Василиса медленно приходила в себя, но все была как бы слепая, очумелая; Степан Егорыч ее укрывал, а она не хотела одеяла, скидывала его с себя, должно быть, не сознавая, что она вся наголо раскрытая, на виду у совсем чужого мужика, которого имени она даже не успела узнать…
10
Фельдшера в деревне не было; если требовалось, за ним посылали лошадь в Дунино, за четыре версты. Но угар был не такой случай, чтобы звать медицину, дело житейское, знакомое, простое: полежать, пока еще слабы ноги – и пройдет само собой.
– Ох, сердешная, да как же тебя угораздило? – на разные лады повторяли утром бабы-соседки, заходя проведать Василису. – Такая ты справная, все у тебя ладком, за всем глядишь, – как же ты, милая, допустила…
О происшествии знала уже вся деревня, знали о том, что спас солдат, какого Дерюгин из города привез, а не будь солдата – вышла бы совсем беда. Бабы шли к Василисе будто бы проведать, но главное – посмотреть, что за солдат, откуда, где воевал, и каждая почти, оглядывая Степана Егорыча, спрашивала про своего Петра, Ивана, Кузьму, – не довелось ли встречать, все ведь бывает…
Василиса лежала, туго обвязав голову платком, с зеленцой вокруг глаз. Соседки натащили молока в корчажках и все уговаривали ее – пей, пей больше. Молоко было и у Василисы, но бабы несли свое – выразить этим участие.
Василиса не пила, ее, не переставая, мутило.
Катя, такая же зеленолицая, как мать, была живей – выпила кружку.
Степан же Егорыч налег на молоко. Он спешил себя поправить, болеть ему было не время, совсем ни к чему. Тело и голову разламывало, как в большое похмелье, но хозяйство Василисы требовало рук, ухода, и он, пересиливая свою слабость, снес поросенку чугун затирухи, надергал корове сенца из копешки, даже убрал навоз.

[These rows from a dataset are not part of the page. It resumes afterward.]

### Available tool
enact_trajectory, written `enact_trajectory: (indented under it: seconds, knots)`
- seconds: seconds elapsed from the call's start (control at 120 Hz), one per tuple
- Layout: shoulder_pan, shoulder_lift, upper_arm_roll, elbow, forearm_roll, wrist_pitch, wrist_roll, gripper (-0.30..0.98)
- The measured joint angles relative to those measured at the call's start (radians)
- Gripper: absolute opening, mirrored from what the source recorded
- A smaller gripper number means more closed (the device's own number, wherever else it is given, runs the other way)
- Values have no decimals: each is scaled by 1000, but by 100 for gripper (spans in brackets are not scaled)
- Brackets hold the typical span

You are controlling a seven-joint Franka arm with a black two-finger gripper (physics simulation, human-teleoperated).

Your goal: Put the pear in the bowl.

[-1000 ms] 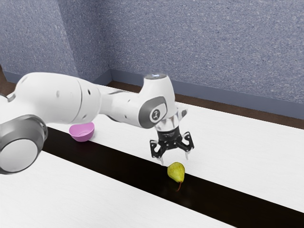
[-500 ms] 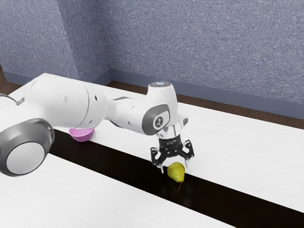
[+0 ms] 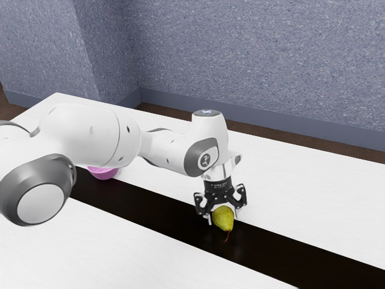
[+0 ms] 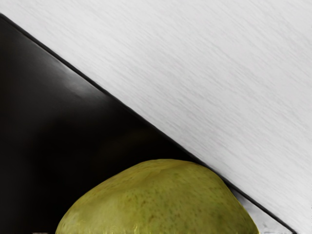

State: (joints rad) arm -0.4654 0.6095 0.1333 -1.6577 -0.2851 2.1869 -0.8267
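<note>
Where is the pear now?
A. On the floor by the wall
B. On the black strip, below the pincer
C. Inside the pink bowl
B: the pear sits on the black strip below the pincer, away from the bowl, which is toward the exterior view's left.

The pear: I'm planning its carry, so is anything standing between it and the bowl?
Nothing visible stands between the pear and the pink bowl; the arm hides part of the bowl.

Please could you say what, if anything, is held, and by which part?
Nothing: the black two-finger gripper stands open around the rounded yellow-green pear.
</note>
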Motion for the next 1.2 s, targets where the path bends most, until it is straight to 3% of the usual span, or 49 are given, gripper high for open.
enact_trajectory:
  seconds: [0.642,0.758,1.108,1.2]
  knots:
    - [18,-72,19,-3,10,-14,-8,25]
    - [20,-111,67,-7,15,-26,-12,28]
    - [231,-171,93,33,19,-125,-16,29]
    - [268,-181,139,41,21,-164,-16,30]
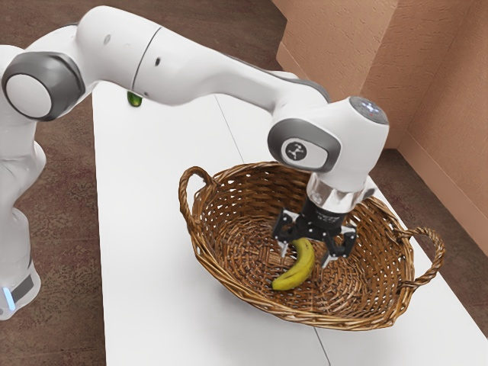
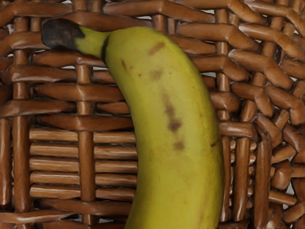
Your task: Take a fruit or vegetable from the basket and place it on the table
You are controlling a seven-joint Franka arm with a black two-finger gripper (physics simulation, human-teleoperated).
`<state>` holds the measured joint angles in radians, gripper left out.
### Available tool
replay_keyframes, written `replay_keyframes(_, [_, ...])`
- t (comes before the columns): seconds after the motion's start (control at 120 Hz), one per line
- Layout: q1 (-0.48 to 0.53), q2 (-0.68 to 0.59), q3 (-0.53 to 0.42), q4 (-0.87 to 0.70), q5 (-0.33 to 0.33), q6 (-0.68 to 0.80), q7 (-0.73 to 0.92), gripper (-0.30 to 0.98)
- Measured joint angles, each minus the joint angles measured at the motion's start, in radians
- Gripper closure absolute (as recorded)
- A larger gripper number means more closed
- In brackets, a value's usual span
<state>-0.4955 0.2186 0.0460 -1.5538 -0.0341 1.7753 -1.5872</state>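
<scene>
"Before you enter the status, what is complete?"

"Approach: complete, in my judgement. The end effector (image 1: 305, 257) is down inside the basket (image 1: 366, 323), over the banana (image 1: 296, 274). Pick-up: not complete. Placement on the bench (image 1: 145, 229): not complete."

"State the condition of the end effector."

"Fingers apart. In the exterior view, I see the banana's far end between them, with a gap at each side; I read no clamping contact. Remaining steps, as I judge them: align, close, lift clear of the rim, transfer, release."

"List the containers and contents."

"One container: a brown woven basket, upright on the bench, with a looped left handle (image 1: 185, 198) and a looped right handle (image 1: 436, 267), as the exterior view gives them. Contents: one yellow banana, lying curved on the woven floor, dark stem at its far end, other end toward the near left. Brown marks show on its peel."

"Any produce outside the container?"

"One green item (image 1: 134, 99), at the far left of the bench, partly behind the arm. Possibly a vegetable; I cannot confirm the type."
</scene>
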Motion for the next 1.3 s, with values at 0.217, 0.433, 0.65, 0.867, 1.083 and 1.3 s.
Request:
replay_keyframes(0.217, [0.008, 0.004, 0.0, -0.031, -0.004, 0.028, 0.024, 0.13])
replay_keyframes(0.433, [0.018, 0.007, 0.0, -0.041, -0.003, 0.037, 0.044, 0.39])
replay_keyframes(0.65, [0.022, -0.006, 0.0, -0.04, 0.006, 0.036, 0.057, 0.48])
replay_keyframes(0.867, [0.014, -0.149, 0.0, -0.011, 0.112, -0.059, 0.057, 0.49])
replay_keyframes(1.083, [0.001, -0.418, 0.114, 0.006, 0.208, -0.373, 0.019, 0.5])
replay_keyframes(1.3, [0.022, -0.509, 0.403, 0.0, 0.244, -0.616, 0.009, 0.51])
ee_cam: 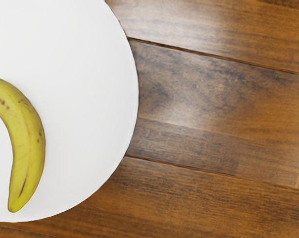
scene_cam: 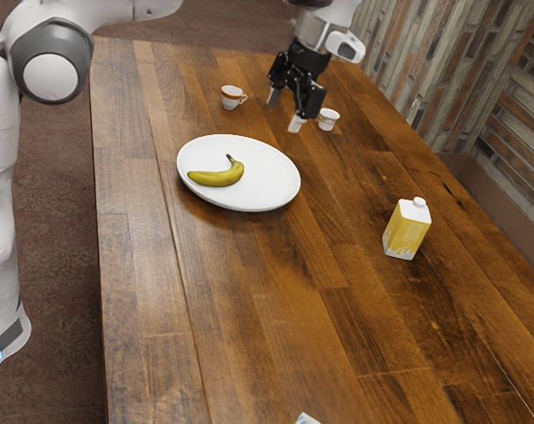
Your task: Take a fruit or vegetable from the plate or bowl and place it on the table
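Exterior view, upper middle: the gripper (scene_cam: 286, 109) hangs empty, fingers spread, while the banana (scene_cam: 217, 177) (curved, its length running roughly left to right) lies down-left of it, left of centre, on the plate (scene_cam: 271, 174).

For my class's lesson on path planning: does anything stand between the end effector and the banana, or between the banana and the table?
Nothing visible stands between the open end effector and the banana, which lies uncovered. Toward the table, only the plate's rim has to be cleared; the cups and carton stand off the plate.
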You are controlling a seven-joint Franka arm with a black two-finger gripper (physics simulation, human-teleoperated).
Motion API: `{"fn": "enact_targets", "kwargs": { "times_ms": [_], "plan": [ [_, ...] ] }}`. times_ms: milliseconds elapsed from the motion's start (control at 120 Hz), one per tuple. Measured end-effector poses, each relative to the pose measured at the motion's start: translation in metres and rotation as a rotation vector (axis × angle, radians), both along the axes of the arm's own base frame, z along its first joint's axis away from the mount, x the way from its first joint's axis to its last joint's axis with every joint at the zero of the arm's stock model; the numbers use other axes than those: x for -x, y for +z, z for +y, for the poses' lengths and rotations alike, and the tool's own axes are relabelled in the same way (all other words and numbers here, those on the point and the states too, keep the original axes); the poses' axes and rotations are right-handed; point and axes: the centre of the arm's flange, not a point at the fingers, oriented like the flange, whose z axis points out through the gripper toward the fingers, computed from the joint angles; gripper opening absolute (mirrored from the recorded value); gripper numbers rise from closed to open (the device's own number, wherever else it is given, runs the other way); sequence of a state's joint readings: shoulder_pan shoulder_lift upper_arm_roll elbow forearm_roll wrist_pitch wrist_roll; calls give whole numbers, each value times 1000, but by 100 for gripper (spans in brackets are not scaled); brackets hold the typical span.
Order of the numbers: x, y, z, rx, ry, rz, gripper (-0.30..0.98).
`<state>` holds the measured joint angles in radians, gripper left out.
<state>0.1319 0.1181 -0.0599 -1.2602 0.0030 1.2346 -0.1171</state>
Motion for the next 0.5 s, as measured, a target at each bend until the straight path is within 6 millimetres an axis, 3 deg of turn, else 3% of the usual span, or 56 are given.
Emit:
{"fn": "enact_targets", "kwargs": {
  "times_ms": [367, 458, 483, 500],
  "plan": [
    [-16, 6, 3, 8, -114, -116, 69],
    [-19, 4, 13, 24, -106, -121, 69],
    [-16, 14, 15, 24, -103, -139, 69],
    [-6, 47, 15, 14, -102, -204, 69]
  ]
}}
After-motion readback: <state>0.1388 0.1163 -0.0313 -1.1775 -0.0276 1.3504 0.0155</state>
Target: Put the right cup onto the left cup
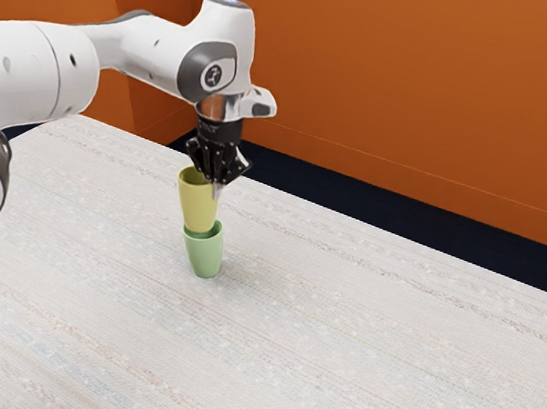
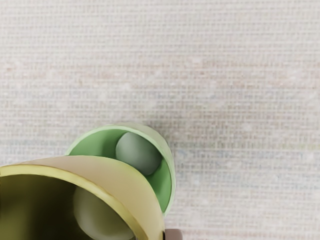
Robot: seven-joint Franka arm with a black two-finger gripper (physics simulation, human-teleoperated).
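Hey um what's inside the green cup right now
The wrist view shows part of the green cup's inner wall and part of its floor, both bare. The yellow cup covers the rest, so I can't tell what is there.

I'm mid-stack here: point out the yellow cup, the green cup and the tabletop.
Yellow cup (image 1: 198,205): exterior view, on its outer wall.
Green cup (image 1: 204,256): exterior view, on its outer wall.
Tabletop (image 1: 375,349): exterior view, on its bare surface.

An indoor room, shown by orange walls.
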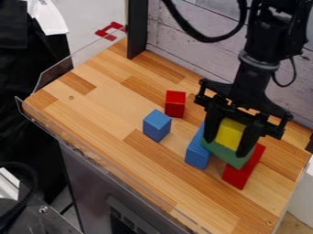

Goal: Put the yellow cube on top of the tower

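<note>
As I view it remotely, tower base: red bar [243, 171] and blue bar [196, 153], lying apart on the wooden counter [101, 103].
Green block [223, 155]: laid across both bars.
Yellow cube [229, 131]: on the green block, top of tower.
Gripper [225, 146]: I have it over the tower, fingers gripping the yellow cube.
Blue block [157, 124]: apart from tower.
Red block [175, 104]: near blue block, farther back.

Over on the right of the tabletop [101, 114], two side-by-side blocks, left block [196, 155] and right block [237, 176], with a crosspiece [225, 155] lying across both! Top cube [230, 133], on or just above that! To their left, a lone cube [157, 125]; behind it, slightly right, a small block [175, 104]!
</note>
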`<state>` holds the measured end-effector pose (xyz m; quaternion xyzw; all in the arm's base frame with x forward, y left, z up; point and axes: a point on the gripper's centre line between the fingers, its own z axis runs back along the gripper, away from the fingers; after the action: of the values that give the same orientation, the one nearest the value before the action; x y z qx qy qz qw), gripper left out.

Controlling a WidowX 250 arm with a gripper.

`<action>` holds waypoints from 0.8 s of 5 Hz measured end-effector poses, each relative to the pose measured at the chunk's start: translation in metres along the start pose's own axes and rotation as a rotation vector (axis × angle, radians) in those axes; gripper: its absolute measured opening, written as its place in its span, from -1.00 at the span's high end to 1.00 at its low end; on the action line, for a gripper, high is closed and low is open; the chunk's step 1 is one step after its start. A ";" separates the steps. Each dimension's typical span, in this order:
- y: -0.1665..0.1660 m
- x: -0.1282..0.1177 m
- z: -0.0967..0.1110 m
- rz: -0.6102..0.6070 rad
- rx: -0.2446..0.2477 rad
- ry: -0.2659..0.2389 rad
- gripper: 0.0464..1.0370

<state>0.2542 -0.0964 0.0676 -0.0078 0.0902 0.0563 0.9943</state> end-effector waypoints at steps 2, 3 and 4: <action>0.001 0.003 -0.003 0.011 -0.018 -0.006 -0.19; 0.001 0.003 -0.003 0.005 -0.018 -0.004 -0.79; 0.003 -0.001 0.004 0.011 0.001 -0.009 -0.93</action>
<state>0.2535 -0.0931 0.0715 -0.0067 0.0857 0.0616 0.9944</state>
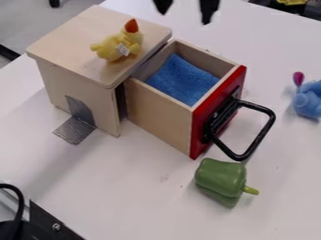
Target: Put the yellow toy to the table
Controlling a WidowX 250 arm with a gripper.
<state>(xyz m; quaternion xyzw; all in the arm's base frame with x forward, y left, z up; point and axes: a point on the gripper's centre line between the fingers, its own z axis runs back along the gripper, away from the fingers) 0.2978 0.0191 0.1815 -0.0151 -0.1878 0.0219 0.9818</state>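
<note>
A: Where's the yellow toy?
B: On top of the wooden box, nr the edge by the drawer. Soft, fuzzy plush, lumpy & rounded, w/ an orange pointed tip and a white tag.
A: And the gripper?
B: Top edge of view, above the far side of the counter. Black tapered tips, wide apart, nothing held btwn 'em.
A: Box details, pls?
B: Pale smooth wood, flat slab top w/ rounded corners. Grey metal mesh piece at its side: arched part upright, ribbed flap slanting out low.
A: Drawer?
B: Pulled out, same pale wood, glossy red front, black bar handle bent in an angular loop. Inside, a blue cloth, nubby like terry.
A: Rest of the counter?
B: Smooth white top. Green pepper, shiny, lobed, short stubby stem, just beside the handle. Blue toy at the view's R edge, rounded, w/ a dark pink oval bit sticking up.
</note>
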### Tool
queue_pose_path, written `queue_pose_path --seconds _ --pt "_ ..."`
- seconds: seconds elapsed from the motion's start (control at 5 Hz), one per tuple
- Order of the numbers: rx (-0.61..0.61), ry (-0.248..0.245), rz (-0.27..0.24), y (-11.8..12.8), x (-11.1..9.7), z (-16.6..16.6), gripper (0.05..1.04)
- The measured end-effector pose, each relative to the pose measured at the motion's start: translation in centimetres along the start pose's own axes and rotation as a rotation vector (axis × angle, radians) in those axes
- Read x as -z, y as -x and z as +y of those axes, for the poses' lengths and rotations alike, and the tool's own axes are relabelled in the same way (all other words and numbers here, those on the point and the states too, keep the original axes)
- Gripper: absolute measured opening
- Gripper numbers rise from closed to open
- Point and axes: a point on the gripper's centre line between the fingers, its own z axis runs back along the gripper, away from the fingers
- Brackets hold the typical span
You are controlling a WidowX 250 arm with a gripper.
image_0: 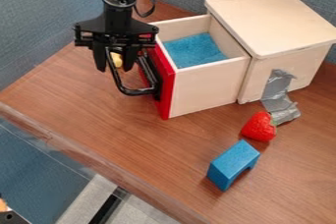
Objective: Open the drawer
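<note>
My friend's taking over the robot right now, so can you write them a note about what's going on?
Gripper: fingers open, hanging at the black handle; can't tell if they touch it.
Drawer: red front, sticking well out of the wooden box, blue inside showing.
Nearby: the strawberry and blue block are on the table, in front of the box.
Done: drawer is open.
Left: probably just moving the gripper clear of the handle; can't tell if the drawer slides out further.
</note>
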Motion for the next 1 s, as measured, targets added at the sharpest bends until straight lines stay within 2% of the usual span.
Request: queue_pose_path --seconds 0.2,0.4,0.6,0.8,1.0 --pt "0.133 0.046 0.001 0.0 -1.6 -0.1 0.955" --pt "0.192 0.106 0.007 -0.6 -4.2 0.7 1.008" --pt "0.429 0.152 0.136 -1.0 -7.0 1.2 1.003" --pt "0.684 0.153 0.209 0.8 -6.8 1.1 1.0" --pt "0.944 0.107 0.263 3.2 -5.9 0.9 1.0"
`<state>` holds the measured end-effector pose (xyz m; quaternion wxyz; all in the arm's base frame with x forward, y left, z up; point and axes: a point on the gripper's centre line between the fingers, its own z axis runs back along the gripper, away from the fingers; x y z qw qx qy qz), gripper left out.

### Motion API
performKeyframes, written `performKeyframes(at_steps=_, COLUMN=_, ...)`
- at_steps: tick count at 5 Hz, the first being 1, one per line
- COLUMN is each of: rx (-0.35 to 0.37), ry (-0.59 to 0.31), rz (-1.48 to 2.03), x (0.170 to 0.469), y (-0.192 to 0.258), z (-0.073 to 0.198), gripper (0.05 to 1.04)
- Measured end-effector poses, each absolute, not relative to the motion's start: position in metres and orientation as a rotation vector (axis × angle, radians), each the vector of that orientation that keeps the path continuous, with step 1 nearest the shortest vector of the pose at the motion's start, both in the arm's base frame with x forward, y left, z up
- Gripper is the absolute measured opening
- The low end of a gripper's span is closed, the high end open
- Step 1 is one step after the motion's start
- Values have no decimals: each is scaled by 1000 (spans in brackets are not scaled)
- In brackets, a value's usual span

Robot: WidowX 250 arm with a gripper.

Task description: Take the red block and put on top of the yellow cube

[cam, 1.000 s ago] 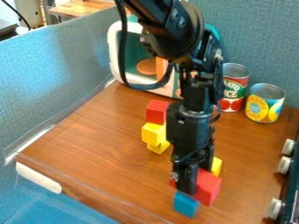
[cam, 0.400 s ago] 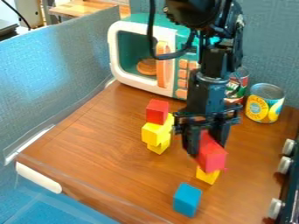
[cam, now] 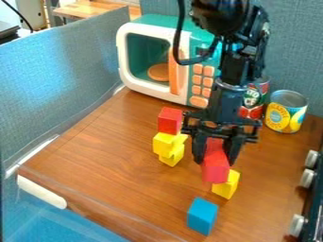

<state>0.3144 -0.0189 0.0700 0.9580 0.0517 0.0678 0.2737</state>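
The claw (cam: pixel 215 156) hangs right of centre in the frame, at the end of the black arm (cam: pixel 237 68) coming in from the top edge, its two fingers parted by about the width of the red block (cam: pixel 216 166) and closed on its sides. That block is tilted, its lower end showing below the fingertips. The yellow cube (cam: pixel 226 184) sits on the wooden desk (cam: pixel 114 165) just to the lower right of it in the frame, partly hidden by it; whether the two touch, I cannot tell. Below them, near the bottom edge, a blue block (cam: pixel 202 216) rests on the desk. Left of the claw, a second red block (cam: pixel 170 120) tops a pile of yellow blocks (cam: pixel 166 145). Behind, at upper centre, stands a toy microwave (cam: pixel 148 90) in teal and white, with an orange handle and orange buttons. Two tin cans stand to its right, both labelled: one (cam: pixel 254 100), partly behind the arm, has white lettering on green above a red picture, and the other (cam: pixel 287 112) has lettering on a round yellow patch beside yellow and blue artwork. Pale knobs (cam: pixel 307 178) line the right edge — three of them — and a blue-grey partition (cam: pixel 63 85) fills much of the left.
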Motion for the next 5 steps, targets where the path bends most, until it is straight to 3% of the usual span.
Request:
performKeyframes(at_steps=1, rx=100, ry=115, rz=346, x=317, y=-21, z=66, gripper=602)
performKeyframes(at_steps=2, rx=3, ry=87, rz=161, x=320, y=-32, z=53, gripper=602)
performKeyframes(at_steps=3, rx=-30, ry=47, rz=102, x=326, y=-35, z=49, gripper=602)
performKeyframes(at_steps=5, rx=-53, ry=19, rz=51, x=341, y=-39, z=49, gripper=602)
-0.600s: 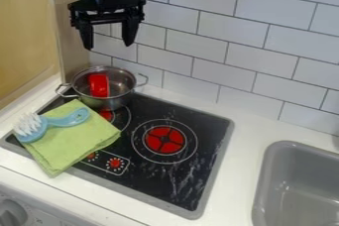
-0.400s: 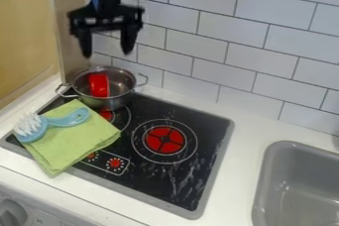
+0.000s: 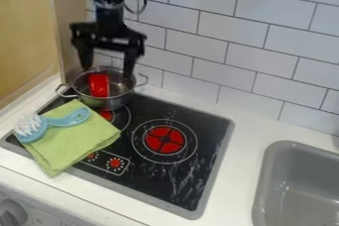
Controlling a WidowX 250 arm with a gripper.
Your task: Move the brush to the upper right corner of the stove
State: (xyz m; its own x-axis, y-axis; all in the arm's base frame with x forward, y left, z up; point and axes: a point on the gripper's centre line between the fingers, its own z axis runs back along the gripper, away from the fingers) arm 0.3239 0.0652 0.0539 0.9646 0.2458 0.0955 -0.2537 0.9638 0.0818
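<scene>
My hand (image 3: pixel 107 70) is open wide, with nothing in it. It hangs at the back of the pot (image 3: pixel 100 103), and I can't tell how high over the rim my tips are. The blue brush (image 3: pixel 55 122) lies in front of the pot and to its left, on the green cloth (image 3: pixel 79 140). Its white bristles point up, and its handle is the part nearest the pot. A red thing (image 3: pixel 99 85) sits inside the pot.

I think my job now is to get to the brush and pick it up. If I go straight down from here, I could bump the pot's rim or poke the red thing, because the pot is right under me. If I cut low to the brush, I might catch the pot's near side and push it. The cloth is soft and loose, so I could pinch some with the handle and drag it along. The fat bristle end may be heavy and tip down if I grab the thin end. The stove (image 3: pixel 159 171) corner I want is well to the right of the pot, so a weak grip could drop the brush on the way.
</scene>
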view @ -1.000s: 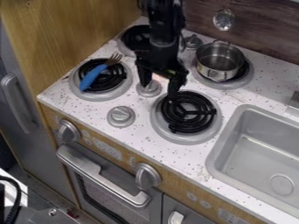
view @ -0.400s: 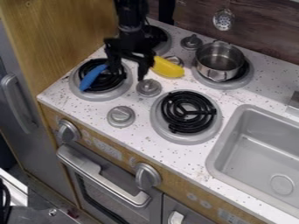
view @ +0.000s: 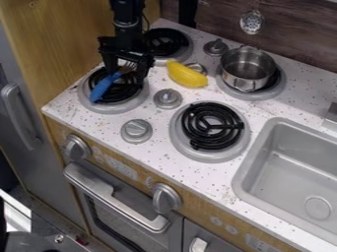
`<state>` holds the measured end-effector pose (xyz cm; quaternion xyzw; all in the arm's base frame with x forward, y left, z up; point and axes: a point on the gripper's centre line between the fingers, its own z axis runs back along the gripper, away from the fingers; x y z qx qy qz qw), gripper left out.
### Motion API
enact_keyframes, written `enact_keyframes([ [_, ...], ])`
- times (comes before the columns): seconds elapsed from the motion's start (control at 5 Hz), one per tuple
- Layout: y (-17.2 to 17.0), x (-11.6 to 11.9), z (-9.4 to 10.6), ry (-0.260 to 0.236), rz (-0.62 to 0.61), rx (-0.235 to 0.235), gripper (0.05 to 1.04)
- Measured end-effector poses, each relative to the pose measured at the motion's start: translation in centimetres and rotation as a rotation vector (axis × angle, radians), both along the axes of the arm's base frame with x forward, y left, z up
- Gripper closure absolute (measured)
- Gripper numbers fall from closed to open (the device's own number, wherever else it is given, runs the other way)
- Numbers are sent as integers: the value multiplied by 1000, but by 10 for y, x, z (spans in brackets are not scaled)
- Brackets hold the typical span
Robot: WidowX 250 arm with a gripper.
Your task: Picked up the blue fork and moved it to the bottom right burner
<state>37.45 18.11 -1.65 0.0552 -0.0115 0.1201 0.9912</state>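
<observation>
The black gripper (view: 125,74) hangs over the bottom left burner (view: 117,107), its two fingers apart, one on each side of the fork. The blue fork (view: 102,89) lies slanted across that burner's black coil, handle toward the front left and metal tines toward the back right, under the gripper. Whether the fingers touch the fork cannot be told. The bottom right burner (view: 211,125) has a bare black coil inside a grey ring.
A yellow banana-shaped toy (view: 187,75) lies between the rear burners. A metal pot (view: 247,68) stands on the back right burner. Knobs (view: 168,98) rise between the burners. The sink (view: 289,167) is at the right, a wooden wall (view: 72,34) at the left.
From over the middle of the stove, the gripper has moved left to the fork. The yellow toy, earlier hidden behind the arm, is now uncovered. The fork lies where it was.
</observation>
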Motion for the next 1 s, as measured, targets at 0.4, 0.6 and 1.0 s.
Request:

С молоком он ел оладьи, что принесла ему одна из баб. За ней и другие понесли ему, кто что – пяток яиц, кусок пирога с картошкой и луком, домашнее сало в крупинках сероватой соли. Степан Егорыч благодарил и принимал. Отказать было нельзя, он понимал этих женщин: он был солдат, который потрудился за всех, за народ, покалечился, и теперь они хотели сказать ему свое спасибо и просто приветить человека, так похожего на своих мужиков, в чужом для него краю. Где-то там, – было в рассуждениях баб, приносивших нехитрые свои подарки, – это зачтется и в ответ кто-то тоже поблагодарит и приветит ихних мужиков в тех чужих для них краях, где они сейчас находились…
11
Так началась жизнь Степана Егорыча на хуторе.
Обозреть его весь можно было прямо с порога Василисиной хаты, а узнать население, включая детишек, в три дня.
В три дня Степан Егорыч уже и зная всех, – если нетвердо по именам, то хоть в лицо. Небогато народу осталось на хуторе: женщины, подростки, малые дети, старики, – по пальцам можно было всех сосчитать.
Колхозное правление квартировало в частной хате, своего помещения не имело – не построились перед войной, не успели. В школу дети ходили в Дунино; если мороз, пурга – не ходили вовсе, иногда по неделе подряд, – такое было ребятам учение. Прежде их возили грузовиком, но грузовика того теперь не было, грузовик возил снаряды по фронтовым дорогам, а, может, давно уже сгорел в придорожной канаве, пробитый немецким железом.
Хатенки на хуторе все были низенькие, как бы нарочно прижавшиеся к земле, чтоб не сдуло в бураны, про которые рассказывали всякие страсти: как плутают вокруг собственного дома, выйдя всего лишь по нужде, как отсиживаются в скирдах, если буран вдруг захватит в поле, бывает, что и по пять суток, не евши ни крохи, как срывает с ферм соломенные крыши и за какой-нибудь час в распыл уносит саман стен.